## Problem to solve
Repeat the whole listing word for word, skipping pictures.

.....

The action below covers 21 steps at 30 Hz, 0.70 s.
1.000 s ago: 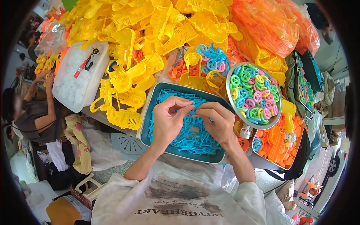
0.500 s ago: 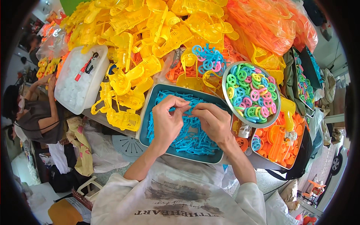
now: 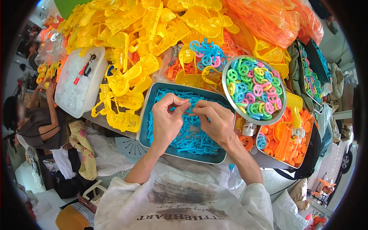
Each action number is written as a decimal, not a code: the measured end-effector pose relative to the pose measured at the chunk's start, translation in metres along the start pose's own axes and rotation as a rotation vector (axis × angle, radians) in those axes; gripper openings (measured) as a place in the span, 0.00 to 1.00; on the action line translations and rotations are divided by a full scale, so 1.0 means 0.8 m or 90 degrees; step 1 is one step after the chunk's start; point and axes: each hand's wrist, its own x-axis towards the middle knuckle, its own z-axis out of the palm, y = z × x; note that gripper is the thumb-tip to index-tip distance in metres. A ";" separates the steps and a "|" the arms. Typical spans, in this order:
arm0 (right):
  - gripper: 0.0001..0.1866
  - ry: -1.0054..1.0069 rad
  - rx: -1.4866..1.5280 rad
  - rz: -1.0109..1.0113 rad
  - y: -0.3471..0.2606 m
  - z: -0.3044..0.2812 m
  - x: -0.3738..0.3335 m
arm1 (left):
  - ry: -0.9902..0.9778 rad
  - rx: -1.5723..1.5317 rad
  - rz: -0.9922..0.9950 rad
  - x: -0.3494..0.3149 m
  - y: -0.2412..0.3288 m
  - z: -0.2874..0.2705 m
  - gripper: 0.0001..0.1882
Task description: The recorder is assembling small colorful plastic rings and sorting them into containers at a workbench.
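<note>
Both hands are over a dark teal tray full of thin light-blue plastic pieces. My left hand is closed in a pinch of thumb and forefinger. Facing it, my right hand has its fingers bent and pressed together. The two sets of fingertips nearly meet above the pieces. Whatever they hold is too small or too hidden to make out. A metal bowl of small pink, green, yellow and blue spoked wheels stands just right of the tray.
Yellow molded plastic parts are heaped behind the tray. A white tub with pliers stands left, beside a co-worker. Blue parts with wheels lie behind. On the right are a tray of orange parts and a small bottle.
The view has shifted slightly, so the table's things sit a little further left and higher. My fingertips are slightly further apart; both hands stay pinched over the tray.
</note>
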 end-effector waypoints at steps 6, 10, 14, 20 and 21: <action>0.12 -0.007 0.013 0.007 -0.002 0.002 -0.005 | -0.025 -0.017 0.044 -0.005 -0.008 -0.006 0.05; 0.12 0.001 0.036 0.034 0.001 0.005 -0.006 | -0.036 -0.094 -0.043 -0.002 -0.010 -0.007 0.05; 0.12 -0.010 0.027 0.044 -0.001 0.004 -0.005 | -0.044 -0.083 -0.090 0.004 -0.003 -0.008 0.05; 0.13 -0.040 0.088 0.127 0.000 0.004 0.001 | -0.116 -0.131 -0.114 0.012 0.008 -0.021 0.01; 0.13 -0.019 0.062 0.104 0.002 0.002 0.003 | -0.162 -0.089 -0.112 0.012 0.015 -0.026 0.02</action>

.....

## Answer box
The action below covers 21 steps at 30 Hz, 0.70 s.
1.000 s ago: 
0.500 s ago: 
now: 
Each action number is written as a decimal, not a code: the measured end-effector pose relative to the pose measured at the chunk's start, translation in metres along the start pose's own axes and rotation as a rotation vector (axis × angle, radians) in those axes; gripper openings (measured) as a place in the span, 0.00 to 1.00; on the action line translations and rotations are divided by a full scale, so 1.0 means 0.8 m or 90 degrees; step 1 is one step after the chunk's start; point and axes: each hand's wrist, its own x-axis towards the middle knuckle, its own z-axis out of the palm, y = z × x; note that gripper is the thumb-tip to index-tip distance in metres. A ";" separates the steps and a "|" the arms. Typical spans, in this order:
arm0 (right):
  - gripper: 0.0001..0.1866
  - ry: -1.0054..1.0069 rad
  - rx: -1.4866..1.5280 rad
  - rz: -1.0109..1.0113 rad
  - y: -0.3471..0.2606 m
  - z: -0.3044..0.2812 m
  - x: -0.3738..0.3335 m
arm1 (left):
  - ry: -0.9902..0.9778 rad
  - rx: -1.5723..1.5317 rad
  - rz: -0.9922..0.9950 rad
  - x: -0.3494..0.3149 m
  - y: -0.2412..0.3288 m
  - z: -0.2874..0.2705 m
  - gripper: 0.0001..0.1882
Task description: The recorder is assembling small colorful plastic rings and sorting them into containers at a workbench.
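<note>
Both hands are over a dark teal tray full of thin light-blue plastic pieces. My left hand is closed in a pinch of thumb and forefinger. Facing it, my right hand has its fingers bent and pressed together. The two sets of fingertips nearly meet above the pieces. Whatever they hold is too small or too hidden to make out. A metal bowl of small pink, green, yellow and blue spoked wheels stands just right of the tray.
Yellow molded plastic parts are heaped behind the tray. A white tub with pliers stands left, beside a co-worker. Blue parts with wheels lie behind. On the right are a tray of orange parts and a small bottle.
The view has shifted slightly, so the table's things sit a little further left and higher. My fingertips are slightly further apart; both hands stay pinched over the tray.
</note>
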 end-effector waypoints at steps 6, 10, 14, 20 and 21: <action>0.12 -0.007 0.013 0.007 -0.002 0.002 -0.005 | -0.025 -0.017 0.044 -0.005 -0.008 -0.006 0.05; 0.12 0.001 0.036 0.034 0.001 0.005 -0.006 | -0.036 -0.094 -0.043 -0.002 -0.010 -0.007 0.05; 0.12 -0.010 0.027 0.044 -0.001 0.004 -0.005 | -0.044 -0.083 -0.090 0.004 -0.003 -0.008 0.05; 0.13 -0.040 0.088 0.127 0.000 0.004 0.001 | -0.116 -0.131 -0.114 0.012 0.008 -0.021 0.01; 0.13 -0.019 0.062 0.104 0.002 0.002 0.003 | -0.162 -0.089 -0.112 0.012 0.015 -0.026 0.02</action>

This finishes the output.